Task description :: Please return, with no alterations, the lines below from the very first through the one that contains "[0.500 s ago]".

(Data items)
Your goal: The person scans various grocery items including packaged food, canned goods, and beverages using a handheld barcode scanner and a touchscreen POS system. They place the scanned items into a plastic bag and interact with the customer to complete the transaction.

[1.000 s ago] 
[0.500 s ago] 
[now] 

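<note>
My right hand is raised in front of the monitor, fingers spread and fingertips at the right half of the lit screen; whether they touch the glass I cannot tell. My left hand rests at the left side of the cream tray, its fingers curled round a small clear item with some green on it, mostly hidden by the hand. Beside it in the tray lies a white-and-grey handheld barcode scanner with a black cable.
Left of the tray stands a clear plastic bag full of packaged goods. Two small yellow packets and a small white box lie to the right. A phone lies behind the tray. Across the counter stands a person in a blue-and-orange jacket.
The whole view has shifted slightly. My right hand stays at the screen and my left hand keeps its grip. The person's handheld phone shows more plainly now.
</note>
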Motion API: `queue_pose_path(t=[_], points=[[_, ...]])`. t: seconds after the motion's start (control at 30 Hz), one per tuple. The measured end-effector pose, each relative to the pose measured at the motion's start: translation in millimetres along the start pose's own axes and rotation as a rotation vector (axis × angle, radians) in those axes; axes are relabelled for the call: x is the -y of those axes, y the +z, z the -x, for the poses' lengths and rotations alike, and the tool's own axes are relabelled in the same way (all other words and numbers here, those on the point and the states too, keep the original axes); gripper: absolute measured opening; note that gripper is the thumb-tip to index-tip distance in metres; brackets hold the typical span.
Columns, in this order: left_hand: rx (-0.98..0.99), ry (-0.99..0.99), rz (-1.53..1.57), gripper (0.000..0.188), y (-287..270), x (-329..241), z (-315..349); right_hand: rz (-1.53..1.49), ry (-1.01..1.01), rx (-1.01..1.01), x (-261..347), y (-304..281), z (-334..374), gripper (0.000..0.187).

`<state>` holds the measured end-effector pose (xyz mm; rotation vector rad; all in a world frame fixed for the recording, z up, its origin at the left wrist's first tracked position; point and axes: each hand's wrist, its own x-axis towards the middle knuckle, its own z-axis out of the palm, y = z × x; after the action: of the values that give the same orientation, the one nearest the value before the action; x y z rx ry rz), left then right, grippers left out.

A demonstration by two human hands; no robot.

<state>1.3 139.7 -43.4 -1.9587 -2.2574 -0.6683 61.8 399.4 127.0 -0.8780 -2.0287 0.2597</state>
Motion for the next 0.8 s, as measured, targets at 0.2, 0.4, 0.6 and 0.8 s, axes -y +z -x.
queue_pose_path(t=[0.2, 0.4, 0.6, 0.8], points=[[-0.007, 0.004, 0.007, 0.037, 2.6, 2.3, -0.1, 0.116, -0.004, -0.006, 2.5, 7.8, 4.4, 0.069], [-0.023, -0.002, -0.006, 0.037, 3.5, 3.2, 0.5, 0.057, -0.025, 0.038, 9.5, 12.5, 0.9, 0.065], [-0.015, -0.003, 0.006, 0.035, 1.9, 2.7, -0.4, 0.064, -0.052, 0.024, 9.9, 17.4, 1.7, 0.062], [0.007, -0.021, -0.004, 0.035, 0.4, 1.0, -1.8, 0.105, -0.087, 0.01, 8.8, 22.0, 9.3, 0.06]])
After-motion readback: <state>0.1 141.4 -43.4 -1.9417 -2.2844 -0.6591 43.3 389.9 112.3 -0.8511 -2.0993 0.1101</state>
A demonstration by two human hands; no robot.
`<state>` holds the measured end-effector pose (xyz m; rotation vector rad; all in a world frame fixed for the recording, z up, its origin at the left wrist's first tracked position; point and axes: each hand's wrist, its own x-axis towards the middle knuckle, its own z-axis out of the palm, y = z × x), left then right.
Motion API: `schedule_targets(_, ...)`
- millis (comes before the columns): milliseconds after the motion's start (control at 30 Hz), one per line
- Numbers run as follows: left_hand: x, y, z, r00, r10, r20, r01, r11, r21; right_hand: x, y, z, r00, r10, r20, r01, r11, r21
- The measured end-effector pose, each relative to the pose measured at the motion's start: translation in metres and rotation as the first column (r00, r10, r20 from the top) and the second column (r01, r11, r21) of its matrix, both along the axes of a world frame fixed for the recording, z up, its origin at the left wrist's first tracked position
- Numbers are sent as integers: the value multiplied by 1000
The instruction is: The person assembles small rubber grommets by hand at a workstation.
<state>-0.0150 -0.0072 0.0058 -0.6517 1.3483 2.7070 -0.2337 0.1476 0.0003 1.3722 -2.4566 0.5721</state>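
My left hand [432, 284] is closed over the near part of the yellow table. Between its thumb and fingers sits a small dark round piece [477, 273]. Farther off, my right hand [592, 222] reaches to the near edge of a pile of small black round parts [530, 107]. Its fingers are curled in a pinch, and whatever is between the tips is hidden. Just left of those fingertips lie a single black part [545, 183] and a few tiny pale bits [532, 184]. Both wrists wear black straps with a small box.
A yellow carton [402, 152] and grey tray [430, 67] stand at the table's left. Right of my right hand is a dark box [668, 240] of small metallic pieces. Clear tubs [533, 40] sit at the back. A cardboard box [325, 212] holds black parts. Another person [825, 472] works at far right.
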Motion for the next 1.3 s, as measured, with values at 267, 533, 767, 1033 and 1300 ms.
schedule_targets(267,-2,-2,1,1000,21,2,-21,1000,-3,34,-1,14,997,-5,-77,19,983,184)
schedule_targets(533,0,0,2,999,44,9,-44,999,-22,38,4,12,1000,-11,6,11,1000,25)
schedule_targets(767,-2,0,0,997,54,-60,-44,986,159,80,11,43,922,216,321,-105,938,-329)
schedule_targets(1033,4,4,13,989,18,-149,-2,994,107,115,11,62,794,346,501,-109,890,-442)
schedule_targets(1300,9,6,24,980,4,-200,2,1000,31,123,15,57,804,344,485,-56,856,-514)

Exercise result ::
Your goal: The person scans various grocery items including packaged food, canned goods, and beverages using a handheld barcode scanner and a touchscreen POS system. They place the scanned items into a plastic bag and interact with the customer to complete the transaction.

[1.000 s ago] 
[0.500 s ago] 

The output is complete as it stands.